A. There is no "formula" to determine the amount you should spend on a wedding gift. The size or the elaborateness of the wedding should have nothing to do with the amount you spend or give. Your decision should be based on a combination of two things— your affection for the bride, the groom or their families, and your financial capability. No one should ever feel that he must spend more than he can afford. On the other hand, you should spend what you can afford and not give a "piddling" gift to a bride whose family are old friends.

Q. How do I know when to.give money as a wedding present and when to give a gift?
A. Whether or not to give money as a wedding present is determined by tradition within your family, ethnic custom, the circumstances of the bride and groom and your own feelings. At one time some people viewed money as either crass or indicating one didn't take time to shop for a gift. Often it was neither but the ideal vehicle to allow the couple to get exactly what they wanted or to pool their gifts toward a large purchase such as furniture. Close family members may know of a large purchase the couple hopes to make and provide a token gift with a check toward the larger purchase. One woman I know gave her granddaughter a set of sheets to fit a convertible sofa bed, with a check and a note that said she hoped it was delivered by Thanksgiving because she was looking forward to using it!

If a couple is not going to be setting up their own home for some time, because of continuing education, for instance, they may find money more useful than another set of linens to save for that home. If a gift is truly meant to help a couple "get off to a good start," then student couples may elect to use the money to pay off education loans, or for whatever other use they see fit.

Q. Friends have asked how checks given as wedding presents should be made out. What do we tell them?
A. When given before the wedding they are made out to either the bride, or to both the bride and groom using her maiden name and his full name—"Mary Bigotte and Hans Whitehouse," for example. When given after the wedding, they are made out to the bride and groom—"Mary and Hans Whitehouse,'' assuming the bride is changing her name.

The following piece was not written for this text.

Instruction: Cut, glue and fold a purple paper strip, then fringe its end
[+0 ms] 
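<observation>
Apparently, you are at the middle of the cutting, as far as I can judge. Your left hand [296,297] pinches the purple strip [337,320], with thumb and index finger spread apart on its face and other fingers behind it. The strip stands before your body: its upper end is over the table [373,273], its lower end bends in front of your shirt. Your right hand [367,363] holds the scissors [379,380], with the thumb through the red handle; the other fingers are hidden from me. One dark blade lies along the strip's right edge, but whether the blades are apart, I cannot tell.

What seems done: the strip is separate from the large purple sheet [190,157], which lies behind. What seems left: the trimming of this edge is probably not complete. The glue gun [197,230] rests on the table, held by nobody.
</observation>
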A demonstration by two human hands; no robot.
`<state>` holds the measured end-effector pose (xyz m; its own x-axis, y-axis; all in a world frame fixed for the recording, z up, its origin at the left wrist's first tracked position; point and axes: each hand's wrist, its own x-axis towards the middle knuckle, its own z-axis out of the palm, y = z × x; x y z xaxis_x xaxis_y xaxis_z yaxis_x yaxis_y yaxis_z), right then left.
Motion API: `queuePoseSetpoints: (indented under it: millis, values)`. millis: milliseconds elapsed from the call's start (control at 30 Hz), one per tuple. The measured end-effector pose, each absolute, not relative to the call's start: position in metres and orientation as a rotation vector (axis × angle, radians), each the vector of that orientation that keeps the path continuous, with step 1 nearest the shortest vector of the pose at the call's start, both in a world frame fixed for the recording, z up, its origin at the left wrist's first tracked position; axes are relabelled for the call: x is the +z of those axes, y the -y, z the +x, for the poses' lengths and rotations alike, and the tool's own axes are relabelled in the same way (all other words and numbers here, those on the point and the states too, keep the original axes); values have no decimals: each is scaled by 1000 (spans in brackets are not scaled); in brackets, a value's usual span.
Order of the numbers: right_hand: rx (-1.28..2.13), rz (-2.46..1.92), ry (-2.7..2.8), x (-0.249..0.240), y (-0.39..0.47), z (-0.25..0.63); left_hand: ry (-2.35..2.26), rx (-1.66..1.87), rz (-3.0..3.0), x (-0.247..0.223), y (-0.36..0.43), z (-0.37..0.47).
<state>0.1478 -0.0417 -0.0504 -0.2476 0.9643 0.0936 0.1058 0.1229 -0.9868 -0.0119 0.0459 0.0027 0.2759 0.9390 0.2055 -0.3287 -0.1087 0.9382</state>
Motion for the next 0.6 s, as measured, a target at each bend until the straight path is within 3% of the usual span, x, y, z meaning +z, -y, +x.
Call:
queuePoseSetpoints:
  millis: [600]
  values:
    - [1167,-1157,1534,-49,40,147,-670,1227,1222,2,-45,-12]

Q. We are planning to give a check as a gift. Do we mail it or take it to the wedding?
A. If it is customary in your area to give money as a gift, the money is usually brought with you to the reception, although checks may also be sent to the couple before the wedding. As the reception draws to a close, a line generally forms near the bridal table.

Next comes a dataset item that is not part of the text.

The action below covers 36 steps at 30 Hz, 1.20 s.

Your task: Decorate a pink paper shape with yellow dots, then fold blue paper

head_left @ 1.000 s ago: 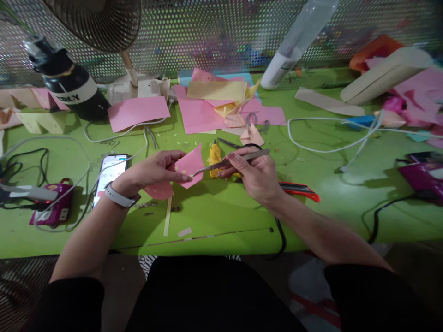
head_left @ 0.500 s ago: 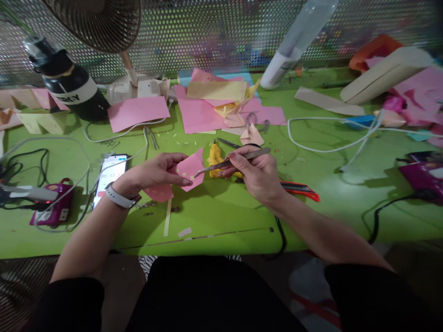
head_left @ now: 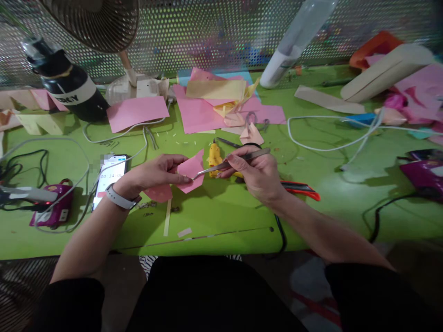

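Between thumb and fingers, my left hand (head_left: 162, 174) pinches a piece of pink paper (head_left: 192, 168) with angled edges. My right hand (head_left: 258, 174) grips metal tweezers (head_left: 221, 166), whose tip meets the paper close to my left thumb. Behind the tweezers lies a yellow hot glue gun (head_left: 214, 154), partly covered by my right hand. A second pink paper piece (head_left: 159, 192) rests below my left hand. An orange-and-black box cutter (head_left: 300, 189) sticks out from under my right wrist.
A phone (head_left: 111, 180) showing a running timer lies left of my left wrist. Scissors (head_left: 251, 119) and pink paper sheets (head_left: 199, 115) lie toward the back. A dark bottle (head_left: 71, 83), a fan (head_left: 98, 18) and a white cable (head_left: 311, 147) are also around.
The tweezer tip has shifted slightly left toward my left thumb. The pink paper has tilted a little, and the pale bits seen on it earlier hardly show now.
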### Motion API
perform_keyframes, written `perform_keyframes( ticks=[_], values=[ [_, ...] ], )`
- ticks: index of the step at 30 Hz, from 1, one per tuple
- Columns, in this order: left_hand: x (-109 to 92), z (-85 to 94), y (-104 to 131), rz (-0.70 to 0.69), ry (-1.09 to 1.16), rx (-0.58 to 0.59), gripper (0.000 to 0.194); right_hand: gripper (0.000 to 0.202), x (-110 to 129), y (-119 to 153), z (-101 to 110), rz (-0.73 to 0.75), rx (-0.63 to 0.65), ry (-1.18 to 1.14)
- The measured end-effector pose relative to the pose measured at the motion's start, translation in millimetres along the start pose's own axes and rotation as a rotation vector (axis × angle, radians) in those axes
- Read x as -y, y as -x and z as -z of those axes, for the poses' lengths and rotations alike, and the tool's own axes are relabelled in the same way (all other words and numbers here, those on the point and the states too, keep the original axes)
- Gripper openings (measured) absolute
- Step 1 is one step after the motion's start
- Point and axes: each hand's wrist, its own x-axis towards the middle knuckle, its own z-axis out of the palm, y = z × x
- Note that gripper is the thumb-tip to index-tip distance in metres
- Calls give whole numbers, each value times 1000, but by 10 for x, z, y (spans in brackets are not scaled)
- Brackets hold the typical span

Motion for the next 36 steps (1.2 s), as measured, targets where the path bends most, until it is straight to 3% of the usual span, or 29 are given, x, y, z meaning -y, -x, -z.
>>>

The guests sometimes receive a small favor or memento of the wedding from the bride and groom as they give them the check.

Q. Where are wedding gifts sent—to the bride's home or to her parents' home?
A. Gifts are usually sent to the bride's home before the day of the wedding, addressed to her in her maiden name. When they are sent after the wedding takes place, they go to the bride and groom at their new address or in care of the bride's family.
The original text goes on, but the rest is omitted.